Deszcz nie pokrzyżował planów organizatorom parady z okazji Dnia Niepodległości w piątek, 4 lipca w dzielnicy Hyde Park na południu Chicago. Padać przestało tuż po 11 am, czyli właśnie wtedy, kiedy parada wchodziła na 53rd Street, aby przemaszerować na zachód na odcinku około jednej mili.
Na czele pochodu szedł burmistrz Chicago Brandon Johnson, prezes Rady Powiatu Cook Toni Preckwinkle, tradycyjnie już przebrana za Statuę Wolności oraz wicegubernator Illinois Julianna Stratton. Za nimi szły liczne młodzieżowe orkiestry marszowe, przedstawiciele organizacji dzielnicowych, lokalnych biznesów i całe rodziny.
Według organizatorów, parada na 53rd Street jest największą z okazji Dnia Niepodległości w całym mieście.
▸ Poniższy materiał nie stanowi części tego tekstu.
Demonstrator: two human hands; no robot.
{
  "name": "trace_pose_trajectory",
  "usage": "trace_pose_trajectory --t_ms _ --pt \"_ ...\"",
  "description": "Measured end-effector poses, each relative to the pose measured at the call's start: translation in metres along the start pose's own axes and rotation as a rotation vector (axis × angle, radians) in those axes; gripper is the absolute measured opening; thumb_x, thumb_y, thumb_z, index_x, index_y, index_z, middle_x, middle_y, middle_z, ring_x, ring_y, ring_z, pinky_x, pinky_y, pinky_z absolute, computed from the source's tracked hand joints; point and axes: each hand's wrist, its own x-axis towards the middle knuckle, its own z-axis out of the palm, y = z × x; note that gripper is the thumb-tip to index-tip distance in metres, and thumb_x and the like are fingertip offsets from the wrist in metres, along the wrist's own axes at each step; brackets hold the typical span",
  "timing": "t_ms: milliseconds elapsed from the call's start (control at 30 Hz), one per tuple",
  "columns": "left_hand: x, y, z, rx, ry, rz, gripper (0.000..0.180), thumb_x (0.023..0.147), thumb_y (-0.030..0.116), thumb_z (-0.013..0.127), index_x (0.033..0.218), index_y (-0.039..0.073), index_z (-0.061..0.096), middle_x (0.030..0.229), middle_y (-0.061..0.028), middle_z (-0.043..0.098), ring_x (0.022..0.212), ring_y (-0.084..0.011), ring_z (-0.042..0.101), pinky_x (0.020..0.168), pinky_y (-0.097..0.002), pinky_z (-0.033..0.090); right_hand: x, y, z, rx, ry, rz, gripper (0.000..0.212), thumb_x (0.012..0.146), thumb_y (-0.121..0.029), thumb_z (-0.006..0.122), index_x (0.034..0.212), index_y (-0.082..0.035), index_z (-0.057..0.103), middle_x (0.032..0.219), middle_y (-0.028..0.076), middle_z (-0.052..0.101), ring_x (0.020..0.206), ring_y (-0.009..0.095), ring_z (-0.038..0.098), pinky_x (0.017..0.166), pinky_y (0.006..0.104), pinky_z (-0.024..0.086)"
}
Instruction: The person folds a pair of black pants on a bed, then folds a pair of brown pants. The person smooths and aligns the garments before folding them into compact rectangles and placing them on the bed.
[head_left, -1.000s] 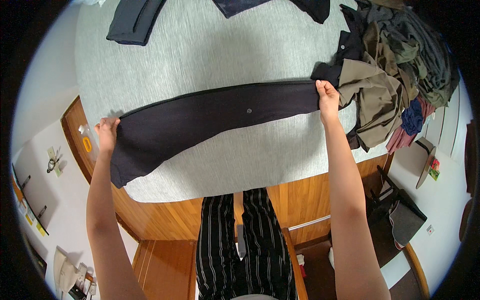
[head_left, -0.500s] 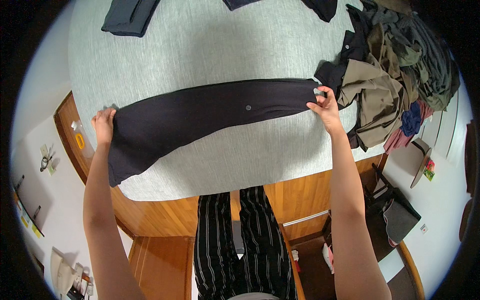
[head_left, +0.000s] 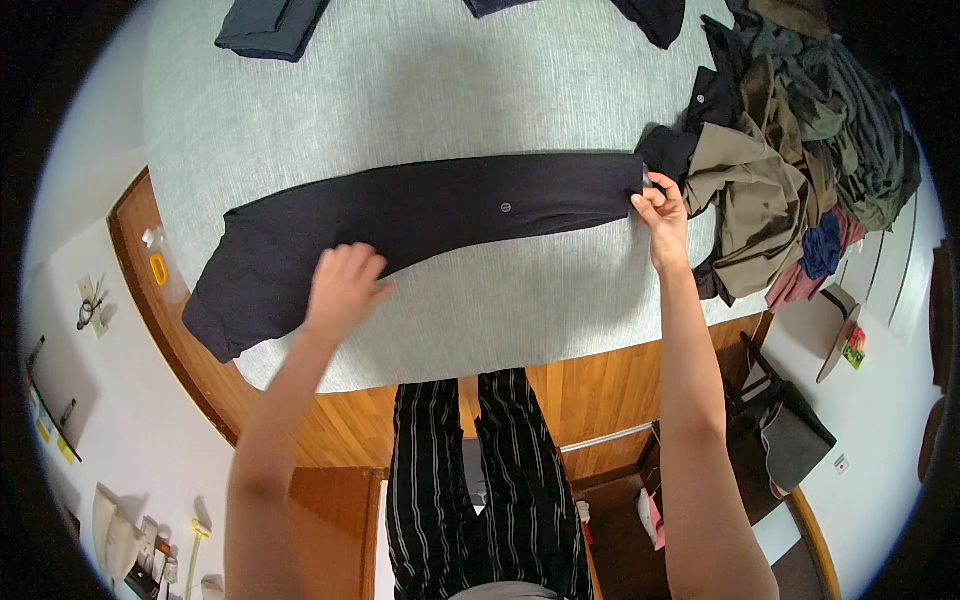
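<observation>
A long dark navy pair of leggings (head_left: 440, 215) lies flat across the grey bed cover (head_left: 430, 90), folded lengthwise, its wide end at the left near the bed's edge. My left hand (head_left: 342, 285) rests on it near the middle-left, fingers spread, pressing on the fabric. My right hand (head_left: 660, 205) pinches the garment's narrow right end between fingers and thumb. My forearms come up from the lower edge.
A heap of unfolded clothes (head_left: 800, 150) in olive, tan, grey, blue and pink lies at the bed's right side. Folded dark garments (head_left: 265, 25) sit at the far edge. A wooden bed frame (head_left: 150, 330) and wooden floor lie below; a dark bag (head_left: 790, 440) stands at the right.
The leggings were held stretched above the bed and now lie on it. My left hand let go of the left end and moved right onto the garment's middle.
</observation>
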Motion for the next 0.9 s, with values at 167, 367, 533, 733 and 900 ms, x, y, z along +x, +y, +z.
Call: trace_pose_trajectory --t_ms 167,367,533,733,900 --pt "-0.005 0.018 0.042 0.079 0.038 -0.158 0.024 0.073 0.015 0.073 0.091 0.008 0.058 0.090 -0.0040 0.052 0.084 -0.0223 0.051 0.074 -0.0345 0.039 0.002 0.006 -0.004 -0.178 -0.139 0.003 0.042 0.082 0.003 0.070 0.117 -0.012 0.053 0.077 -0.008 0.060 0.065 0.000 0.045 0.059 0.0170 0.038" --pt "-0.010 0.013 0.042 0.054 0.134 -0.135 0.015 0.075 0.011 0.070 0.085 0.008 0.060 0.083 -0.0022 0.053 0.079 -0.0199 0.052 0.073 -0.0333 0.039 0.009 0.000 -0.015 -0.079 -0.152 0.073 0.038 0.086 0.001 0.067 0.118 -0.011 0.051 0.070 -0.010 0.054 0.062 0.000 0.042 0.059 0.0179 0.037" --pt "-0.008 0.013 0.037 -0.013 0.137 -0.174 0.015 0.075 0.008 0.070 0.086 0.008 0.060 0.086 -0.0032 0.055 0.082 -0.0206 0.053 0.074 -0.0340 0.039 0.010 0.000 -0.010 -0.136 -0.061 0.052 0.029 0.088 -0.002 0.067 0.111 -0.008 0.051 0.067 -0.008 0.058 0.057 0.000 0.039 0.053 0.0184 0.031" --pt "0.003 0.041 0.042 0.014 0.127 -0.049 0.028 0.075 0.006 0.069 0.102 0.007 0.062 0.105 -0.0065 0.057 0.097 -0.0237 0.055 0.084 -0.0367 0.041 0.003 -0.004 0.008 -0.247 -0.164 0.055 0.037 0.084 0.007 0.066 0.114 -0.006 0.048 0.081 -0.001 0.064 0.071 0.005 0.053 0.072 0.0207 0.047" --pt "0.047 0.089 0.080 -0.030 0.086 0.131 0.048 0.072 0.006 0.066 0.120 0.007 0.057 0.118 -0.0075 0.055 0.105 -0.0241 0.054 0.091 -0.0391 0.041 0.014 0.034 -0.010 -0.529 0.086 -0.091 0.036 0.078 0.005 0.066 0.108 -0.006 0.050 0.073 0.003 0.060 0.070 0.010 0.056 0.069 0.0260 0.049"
Co roku bierze w niej udział ponad 5 tys. uczestników. W barwny pochód zaangażowana jest cała lokalna społeczność dzielnic Hyde Park i Kenwood, w tym okoliczne biznesy, ponad 75 organizacji społecznych i liczni wolontariusze. Tradycją stał się też piknik niepodległościowy, który odbywa się po paradzie w pobliskim Nichols Park.
Parada „The 4th on 53rd” została zorganizowana po raz pierwszy w 1992 r. przez grupę mieszkańców. Przez kolejne ponad 30 lat rozrosła się do najbardziej wyczekiwanego wydarzenia w roku w chicagowskim Hyde Park. Dzielnica ta jest domem popularnego Muzeum Nauki i Przemysłu (Museum of Science of Industry), kampusu University of Chicago oraz rodziny prezydenckiej Baracka Obamy.